Of particular note, however, is Bardem. His dementia-stricken Leo is nearly perfect, fluctuating between coherence and confusion at all opportune moments, but the Leo seen in his visions is markedly different but still just as powerful. His Mexico-set vision with Hayek may be a bit too simple in its premise to praise here, but the one set in Greece is marked by a perfect strain of desperation on Bardem’s part.
The movie on the whole does not rise to the standard set by its two main actors. Potter’s script is too cryptic during the bulk of the film’s runtime and too obvious in its conclusion to make up for it. While the camerawork is lowercase-g good, very little in terms of the craft on display feels truly original. Clearly Potter’s considerations as an artist on this project are unique, but the results she comes up with end up being little more than novelty.
This is due, at least in part, to how little we get of Molly’s story. She is given some painfully vague over-the-phone dialogue with her boss, but most of what we see of her character is endless self-sacrifice and little else.
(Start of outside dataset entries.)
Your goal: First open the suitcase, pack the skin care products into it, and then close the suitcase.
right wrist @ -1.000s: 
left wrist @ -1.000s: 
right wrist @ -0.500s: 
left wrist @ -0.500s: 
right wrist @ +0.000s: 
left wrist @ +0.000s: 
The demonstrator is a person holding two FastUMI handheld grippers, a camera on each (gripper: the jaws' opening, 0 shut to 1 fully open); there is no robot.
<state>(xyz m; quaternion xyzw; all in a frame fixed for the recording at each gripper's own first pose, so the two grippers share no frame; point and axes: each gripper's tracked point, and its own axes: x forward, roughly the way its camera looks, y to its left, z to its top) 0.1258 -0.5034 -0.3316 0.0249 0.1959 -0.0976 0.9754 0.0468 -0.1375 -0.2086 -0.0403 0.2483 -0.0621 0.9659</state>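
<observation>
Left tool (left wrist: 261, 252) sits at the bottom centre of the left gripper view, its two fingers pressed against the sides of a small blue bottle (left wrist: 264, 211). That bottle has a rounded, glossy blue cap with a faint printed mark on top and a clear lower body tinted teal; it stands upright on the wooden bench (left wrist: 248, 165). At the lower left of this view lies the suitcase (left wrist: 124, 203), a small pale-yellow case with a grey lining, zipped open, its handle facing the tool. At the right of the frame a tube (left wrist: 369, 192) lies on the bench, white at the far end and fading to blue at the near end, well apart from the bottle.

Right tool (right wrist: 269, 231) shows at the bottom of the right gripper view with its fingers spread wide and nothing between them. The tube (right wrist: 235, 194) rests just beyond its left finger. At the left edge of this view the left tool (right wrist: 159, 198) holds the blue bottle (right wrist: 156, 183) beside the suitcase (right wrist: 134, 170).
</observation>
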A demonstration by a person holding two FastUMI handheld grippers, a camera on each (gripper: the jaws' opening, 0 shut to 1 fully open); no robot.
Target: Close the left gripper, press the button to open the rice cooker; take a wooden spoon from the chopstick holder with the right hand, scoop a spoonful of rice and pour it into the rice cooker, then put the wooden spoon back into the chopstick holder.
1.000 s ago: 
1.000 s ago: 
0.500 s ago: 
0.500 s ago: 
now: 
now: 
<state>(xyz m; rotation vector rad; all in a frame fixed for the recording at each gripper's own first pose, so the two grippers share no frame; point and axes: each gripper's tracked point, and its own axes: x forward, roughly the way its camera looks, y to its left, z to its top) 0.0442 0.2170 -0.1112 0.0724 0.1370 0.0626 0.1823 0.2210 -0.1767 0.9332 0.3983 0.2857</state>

Our brief glimpse of Linney as Molly’s mother and Leo’s ex-wife provides little color, as her few lines amount to little more than lazy exposition framed in a “bitter former spouse” context.
The film’s underwhelming finale and brief runtime cause it to ultimately feel like more of a sideshow than a full-fledged feature. Potter is simply too good a filmmaker not to have imbued the movie with a handful of beautiful moments, but the final product is just too wan to live up to them.